**WHAT THE TASK REQUIRES**
Every line of the material that follows must be printed again exactly.

─── DATA SECTION

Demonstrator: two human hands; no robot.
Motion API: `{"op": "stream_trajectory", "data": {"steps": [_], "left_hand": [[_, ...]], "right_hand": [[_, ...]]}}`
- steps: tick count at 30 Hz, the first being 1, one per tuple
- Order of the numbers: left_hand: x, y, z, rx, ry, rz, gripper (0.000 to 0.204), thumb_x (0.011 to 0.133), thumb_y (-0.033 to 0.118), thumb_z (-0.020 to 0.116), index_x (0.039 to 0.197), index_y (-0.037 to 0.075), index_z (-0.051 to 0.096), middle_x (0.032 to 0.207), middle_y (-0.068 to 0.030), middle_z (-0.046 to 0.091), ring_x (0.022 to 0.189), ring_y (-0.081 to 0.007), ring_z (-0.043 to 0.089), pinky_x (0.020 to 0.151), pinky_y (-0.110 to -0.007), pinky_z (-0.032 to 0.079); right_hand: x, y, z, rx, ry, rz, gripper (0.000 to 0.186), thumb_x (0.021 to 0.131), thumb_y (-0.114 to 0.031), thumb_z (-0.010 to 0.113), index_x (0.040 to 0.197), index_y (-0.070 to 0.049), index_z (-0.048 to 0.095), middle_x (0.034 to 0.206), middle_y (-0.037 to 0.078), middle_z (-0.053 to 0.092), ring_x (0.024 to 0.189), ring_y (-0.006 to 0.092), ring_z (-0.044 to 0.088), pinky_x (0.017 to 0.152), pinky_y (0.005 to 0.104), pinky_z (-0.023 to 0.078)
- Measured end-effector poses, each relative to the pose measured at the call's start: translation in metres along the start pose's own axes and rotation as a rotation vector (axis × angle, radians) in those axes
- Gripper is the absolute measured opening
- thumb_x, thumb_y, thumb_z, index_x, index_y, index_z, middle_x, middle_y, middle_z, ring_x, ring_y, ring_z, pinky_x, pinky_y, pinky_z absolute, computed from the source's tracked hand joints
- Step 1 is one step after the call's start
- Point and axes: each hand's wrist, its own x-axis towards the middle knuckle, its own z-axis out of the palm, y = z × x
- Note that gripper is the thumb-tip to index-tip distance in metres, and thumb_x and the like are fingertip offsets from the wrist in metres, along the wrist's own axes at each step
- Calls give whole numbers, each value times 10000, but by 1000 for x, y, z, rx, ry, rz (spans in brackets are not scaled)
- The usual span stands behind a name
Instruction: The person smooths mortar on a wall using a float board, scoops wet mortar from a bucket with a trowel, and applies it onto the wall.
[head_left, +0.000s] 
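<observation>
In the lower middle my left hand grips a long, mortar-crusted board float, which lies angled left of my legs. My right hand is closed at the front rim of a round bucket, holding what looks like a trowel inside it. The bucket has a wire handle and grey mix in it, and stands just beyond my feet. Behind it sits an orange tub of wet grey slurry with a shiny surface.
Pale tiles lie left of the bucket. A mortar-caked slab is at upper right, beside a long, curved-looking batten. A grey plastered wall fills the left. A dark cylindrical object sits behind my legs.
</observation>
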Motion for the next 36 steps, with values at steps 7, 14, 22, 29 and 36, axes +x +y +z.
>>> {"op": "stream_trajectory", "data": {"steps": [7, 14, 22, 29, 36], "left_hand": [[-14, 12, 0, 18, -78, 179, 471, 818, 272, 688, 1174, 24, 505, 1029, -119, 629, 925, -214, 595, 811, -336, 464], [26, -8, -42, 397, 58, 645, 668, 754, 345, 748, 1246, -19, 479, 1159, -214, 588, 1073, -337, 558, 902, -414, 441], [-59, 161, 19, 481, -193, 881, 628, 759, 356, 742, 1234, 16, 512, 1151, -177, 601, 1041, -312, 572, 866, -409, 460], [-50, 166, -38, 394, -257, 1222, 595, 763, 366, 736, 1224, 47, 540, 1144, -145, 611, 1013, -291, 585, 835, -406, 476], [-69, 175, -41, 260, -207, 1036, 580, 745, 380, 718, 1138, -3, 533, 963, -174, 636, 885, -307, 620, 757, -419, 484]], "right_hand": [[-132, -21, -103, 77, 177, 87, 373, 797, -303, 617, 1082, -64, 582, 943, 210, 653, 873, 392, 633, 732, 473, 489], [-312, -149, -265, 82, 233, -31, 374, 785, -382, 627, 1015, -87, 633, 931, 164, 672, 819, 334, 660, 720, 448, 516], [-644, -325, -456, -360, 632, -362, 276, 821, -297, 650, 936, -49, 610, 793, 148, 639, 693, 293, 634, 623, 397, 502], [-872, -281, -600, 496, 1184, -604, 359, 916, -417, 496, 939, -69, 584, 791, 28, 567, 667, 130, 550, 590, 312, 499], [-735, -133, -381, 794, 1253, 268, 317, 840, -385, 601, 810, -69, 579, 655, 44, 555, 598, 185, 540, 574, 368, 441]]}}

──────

**COMPLETED EXERCISE**
Demonstrator: two human hands; no robot.
Motion API: `{"op": "stream_trajectory", "data": {"steps": [_], "left_hand": [[_, ...]], "right_hand": [[_, ...]]}}`
- steps: tick count at 30 Hz, the first being 1, one per tuple
- Order of the numbers: left_hand: x, y, z, rx, ry, rz, gripper (0.000 to 0.204), thumb_x (0.011 to 0.133), thumb_y (-0.033 to 0.118), thumb_z (-0.020 to 0.116), index_x (0.039 to 0.197), index_y (-0.037 to 0.075), index_z (-0.051 to 0.096), middle_x (0.032 to 0.207), middle_y (-0.068 to 0.030), middle_z (-0.046 to 0.091), ring_x (0.022 to 0.189), ring_y (-0.081 to 0.007), ring_z (-0.043 to 0.089), pinky_x (0.020 to 0.151), pinky_y (-0.110 to -0.007), pinky_z (-0.032 to 0.079); right_hand: x, y, z, rx, ry, rz, gripper (0.000 to 0.186), thumb_x (0.021 to 0.131), thumb_y (-0.114 to 0.031), thumb_z (-0.010 to 0.113), index_x (0.040 to 0.197), index_y (-0.070 to 0.049), index_z (-0.048 to 0.095), middle_x (0.034 to 0.206), middle_y (-0.037 to 0.078), middle_z (-0.053 to 0.092), ring_x (0.024 to 0.189), ring_y (-0.006 to 0.092), ring_z (-0.044 to 0.088), pinky_x (0.017 to 0.152), pinky_y (0.005 to 0.104), pinky_z (-0.023 to 0.078)
- Measured end-effector poses, each relative to the pose measured at the call's start: translation in metres along the start pose's own axes and rotation as a rotation vector (axis × angle, radians) in those axes
- Gripper is the absolute measured opening
- thumb_x, thumb_y, thumb_z, index_x, index_y, index_z, middle_x, middle_y, middle_z, ring_x, ring_y, ring_z, pinky_x, pinky_y, pinky_z absolute, computed from the source's tracked hand joints
- Step 1 is one step after the call's start
- Point and axes: each hand's wrist, its own x-axis towards the middle knuckle, its own z-axis out of the palm, y = z × x
- Note that gripper is the thumb-tip to index-tip distance in metres, and thumb_x and the like are fingertip offsets from the wrist in metres, along the wrist's own axes at each step
- Calls give whole numbers, each value times 10000, but by 1000 for x, y, z, rx, ry, rz (spans in brackets are not scaled)
- The usual span stands behind a name
Instruction: The person smooths mortar on a wall using a float board, scoops wet mortar from a bucket with a trowel, and applies it onto the wall.
[head_left, +0.000s] 
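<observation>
In the lower middle my left hand grips a long, mortar-crusted board float, which lies angled left of my legs. My right hand is closed at the front rim of a round bucket, holding what looks like a trowel inside it. The bucket has a wire handle and grey mix in it, and stands just beyond my feet. Behind it sits an orange tub of wet grey slurry with a shiny surface.
Pale tiles lie left of the bucket. A mortar-caked slab is at upper right, beside a long, curved-looking batten. A grey plastered wall fills the left. A dark cylindrical object sits behind my legs.
</observation>
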Motion for the next 36 steps, with values at steps 7, 14, 22, 29 and 36, axes +x +y +z.
>>> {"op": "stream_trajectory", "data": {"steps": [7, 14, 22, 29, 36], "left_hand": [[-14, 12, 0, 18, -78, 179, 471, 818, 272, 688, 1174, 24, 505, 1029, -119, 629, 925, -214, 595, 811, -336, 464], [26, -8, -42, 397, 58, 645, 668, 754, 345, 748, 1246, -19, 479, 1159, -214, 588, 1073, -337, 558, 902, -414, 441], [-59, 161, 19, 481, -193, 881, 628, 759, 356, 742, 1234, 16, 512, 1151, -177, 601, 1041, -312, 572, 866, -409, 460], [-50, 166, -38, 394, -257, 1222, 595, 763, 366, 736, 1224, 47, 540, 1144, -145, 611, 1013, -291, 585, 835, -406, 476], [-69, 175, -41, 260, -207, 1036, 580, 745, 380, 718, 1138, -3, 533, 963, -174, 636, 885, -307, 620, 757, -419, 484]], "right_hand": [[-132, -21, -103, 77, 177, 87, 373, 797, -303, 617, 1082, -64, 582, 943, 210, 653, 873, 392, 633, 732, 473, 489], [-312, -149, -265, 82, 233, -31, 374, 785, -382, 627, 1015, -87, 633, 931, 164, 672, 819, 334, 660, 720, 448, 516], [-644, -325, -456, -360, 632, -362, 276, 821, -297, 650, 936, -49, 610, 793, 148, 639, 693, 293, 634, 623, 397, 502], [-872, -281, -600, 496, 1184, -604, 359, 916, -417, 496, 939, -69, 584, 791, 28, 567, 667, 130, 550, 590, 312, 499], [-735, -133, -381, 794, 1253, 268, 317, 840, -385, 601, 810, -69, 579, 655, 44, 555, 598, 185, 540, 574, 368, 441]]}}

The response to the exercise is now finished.